Calculation of percentage contents:
— correction factor: multiply the peak area of impurity J by 2.0;
— for each impurity, use the concentration of ranitidine hydrochloride in reference solution (b).
Limits:
— impurity A: maximum 0.3 per cent;
— impurity J: maximum 0.15 per cent;
— unspecified impurities: for each impurity, maximum 0.10 per cent;
— total: maximum 0.5 per cent;
— reporting threshold: 0.05 per cent.
Loss on drying (2.2.32)
Maximum 0.75 per cent, determined on 1.000 g by drying in vacuo at 60 °C at a pressure not exceeding 0.1 kPa.
Sulfated ash (2.4.14)
Maximum 0.1 per cent, determined on 1.0 g.
ASSAY
Dissolve 0.280 g in 35 mL of water R. Titrate with 0.1 M sodium hydroxide, determining the end-point potentiometrically (2.2.20).
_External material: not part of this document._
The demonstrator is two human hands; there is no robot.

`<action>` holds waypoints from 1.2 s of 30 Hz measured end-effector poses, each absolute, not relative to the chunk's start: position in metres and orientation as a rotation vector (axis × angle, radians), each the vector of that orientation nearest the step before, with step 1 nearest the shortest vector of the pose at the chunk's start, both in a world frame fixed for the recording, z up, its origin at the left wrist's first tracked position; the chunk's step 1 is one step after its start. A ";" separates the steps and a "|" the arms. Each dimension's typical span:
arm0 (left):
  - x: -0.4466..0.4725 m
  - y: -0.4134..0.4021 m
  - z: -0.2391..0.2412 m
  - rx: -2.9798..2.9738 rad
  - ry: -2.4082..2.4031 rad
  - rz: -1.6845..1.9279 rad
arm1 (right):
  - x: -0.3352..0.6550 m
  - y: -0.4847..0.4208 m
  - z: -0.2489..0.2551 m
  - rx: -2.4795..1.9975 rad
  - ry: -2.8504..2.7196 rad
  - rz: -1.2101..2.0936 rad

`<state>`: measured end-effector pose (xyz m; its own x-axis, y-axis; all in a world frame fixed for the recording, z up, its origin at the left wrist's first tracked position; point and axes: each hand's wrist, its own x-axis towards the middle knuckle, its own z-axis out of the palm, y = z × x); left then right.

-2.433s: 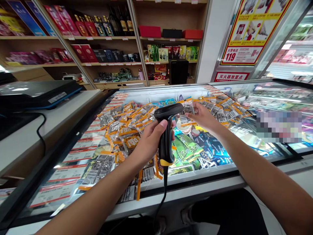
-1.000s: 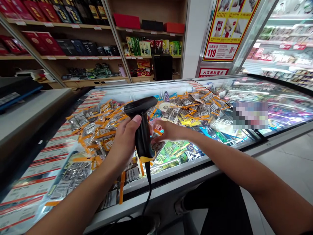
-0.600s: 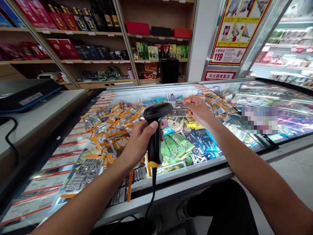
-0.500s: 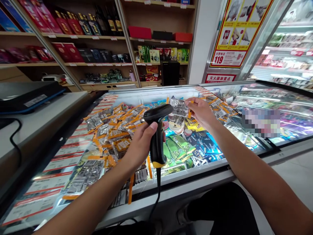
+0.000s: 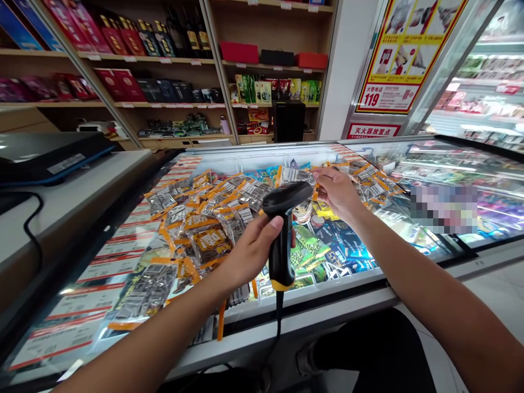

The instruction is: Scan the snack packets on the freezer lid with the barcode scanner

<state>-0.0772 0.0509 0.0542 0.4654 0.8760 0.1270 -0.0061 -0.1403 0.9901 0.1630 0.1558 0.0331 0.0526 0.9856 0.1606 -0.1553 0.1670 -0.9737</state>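
Note:
My left hand (image 5: 256, 248) is wrapped round the handle of a black barcode scanner (image 5: 282, 240) with a yellow ring at its base and a cable hanging down. The scanner's head points away and to the right, towards a small clear snack packet (image 5: 298, 174) with orange ends. My right hand (image 5: 338, 191) pinches that packet by its right end; the scanner partly covers it from below. Several similar snack packets (image 5: 210, 240) lie heaped on the freezer's glass top (image 5: 135, 240), left of the scanner.
Under the glass lie green bags (image 5: 309, 248) and blue bags (image 5: 344, 245). More orange-ended packets (image 5: 374, 188) lie right of my right hand. A weighing scale (image 5: 53, 158) stands on the left counter. Shelves (image 5: 164, 103) with boxes and bottles line the back.
My left hand has moved right with the scanner, bringing its head closer to the packet in my right hand. My right hand keeps its pinch. The view has shifted slightly.

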 end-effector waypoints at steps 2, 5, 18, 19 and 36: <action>-0.078 0.049 0.054 1.578 0.808 0.899 | 0.163 0.155 0.032 -1.000 -1.205 1.091; -0.079 0.049 0.053 1.658 0.864 0.901 | 0.162 0.152 0.032 -1.058 -1.354 0.903; -0.082 0.046 0.058 1.777 0.846 0.802 | 0.164 0.153 0.037 -1.064 -1.544 0.592; -0.082 0.046 0.058 1.777 0.844 0.801 | 0.164 0.153 0.037 -1.058 -1.534 0.605; -0.086 0.062 0.063 1.315 0.986 1.298 | 0.244 0.203 0.026 -1.235 -1.295 0.245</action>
<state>-0.0863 0.0624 0.0629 0.0917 0.9801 0.1760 -0.0930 -0.1676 0.9815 0.2435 0.2035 0.0257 0.3430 0.7363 0.5833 0.4729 0.4011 -0.7845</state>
1 mL of 0.1 M sodium hydroxide is equivalent to 35.09 mg of C13H23ClN4O3S.
STORAGE
In airtight container, protected from light.
IMPURITIES
Specified impurities A, J.
Other detectable impurities (the following substances would, if present at a sufficient level, be detected by one or other of the tests in the monograph. They are limited by the general acceptance criterion for other/unspecified impurities and/or by the general monograph Substances for pharmaceutical use (2034). It is therefore not necessary to identify these impurities for demonstration of compliance. See also 5.10. Control of impurities in substances for pharmaceutical use) B, C, D, E, F, G, H, I, K.
A. N,N′-bis[2-[[[5-[(dimethylamino)methyl]furan-2-yl]methyl]sulfanyl]ethyl]-2-nitroeth-1-ene-1,1-diamine,
B. 2-[[[5-[(dimethylamino)methyl]furan-2-yl]methyl]sulfanyl]ethan-1-amine,
C. N-[2-[[[5-[(dimethylamino)methyl]furan-2-yl]methyl]sulfinyl]ethyl]-N′-methyl-2-nitroeth-1-ene-1,1-diamine,
D. N-[2-[[[5-[(dimethylamino)methyl]furan-2-yl]methyl]sulfanyl]ethyl]-2-nitroacetamide,
E. [5-[[[2-[[1-(methylamino)-2-nitroeth-1-en-1-yl]amino]ethyl]sulfanyl]methyl]furan-2-yl]-N,N-dimethylmethanamine N- oxide,
F. [5-[(dimethylamino)methyl]furan-2-yl]methanol,
G. [3-(methylamino)-5,6-dihydro-2H-1,4-thiazin-2-ylidene]hydroxylamine,
H. N-methyl-2-nitroacetamide,
I. 2,2′-methylenebis[N-[2-[[[5-[(dimethylamino)methyl]furan-2-yl]methyl]sulfanyl]ethyl]-N′-methyl-2-nitroeth-1-ene-1,1- diamine],
J. N,N′′-[methylenebis(sulfanediylethan-2,1-diyl)]bis(N′-methyl-2-nitroeth-1-ene-1,1-diamine),
K. N-methyl-1-(methylsulfanyl)-2-nitroeth-1-en-1-amine.